▸ Task
Only the pictures are to be left out; please reproduce everything else in the data exactly.

Start of Supplied information

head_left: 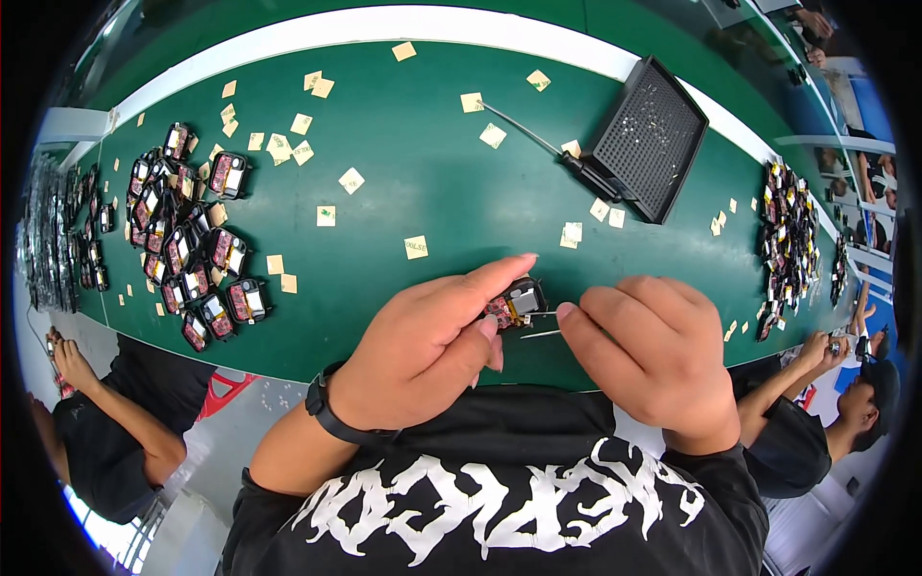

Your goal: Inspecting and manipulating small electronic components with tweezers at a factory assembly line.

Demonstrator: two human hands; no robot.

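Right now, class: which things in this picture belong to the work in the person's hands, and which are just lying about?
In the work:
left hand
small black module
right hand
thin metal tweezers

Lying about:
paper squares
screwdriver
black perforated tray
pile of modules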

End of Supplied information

▸ Answer for the task
head_left: 

Your goal: Inspecting and manipulating small electronic components with tweezers at a factory assembly line.

Demonstrator: two human hands; no robot.

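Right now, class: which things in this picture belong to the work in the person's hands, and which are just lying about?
In the work:
left hand
small black module
right hand
thin metal tweezers

Lying about:
paper squares
screwdriver
black perforated tray
pile of modules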

Work on this exercise is now finished.